Prompt — From the line with "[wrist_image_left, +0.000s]" to the line with "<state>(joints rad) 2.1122", retype every line exactly, including those two, and leave out the rest of the data below.

___ Input material

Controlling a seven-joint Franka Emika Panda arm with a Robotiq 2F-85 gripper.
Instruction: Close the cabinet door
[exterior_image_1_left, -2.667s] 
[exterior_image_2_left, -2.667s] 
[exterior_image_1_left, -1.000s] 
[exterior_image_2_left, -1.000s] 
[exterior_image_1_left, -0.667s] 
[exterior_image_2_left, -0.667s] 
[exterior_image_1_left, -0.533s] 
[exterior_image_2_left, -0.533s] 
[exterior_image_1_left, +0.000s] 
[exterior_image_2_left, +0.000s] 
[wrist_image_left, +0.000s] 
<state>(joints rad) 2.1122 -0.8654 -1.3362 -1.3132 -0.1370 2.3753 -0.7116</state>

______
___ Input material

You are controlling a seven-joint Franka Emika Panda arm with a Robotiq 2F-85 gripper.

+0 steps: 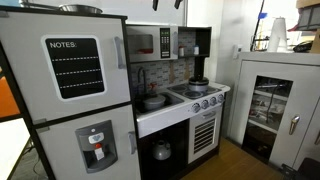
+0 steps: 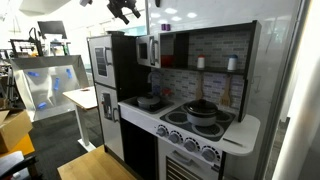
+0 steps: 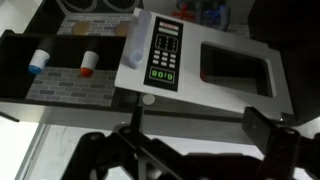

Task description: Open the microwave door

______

Answer for the task —
[wrist_image_left, +0.000s] 
<state>(joints rad) 2.1122 -0.8654 -1.3362 -1.3132 -0.1370 2.3753 -0.7116</state>

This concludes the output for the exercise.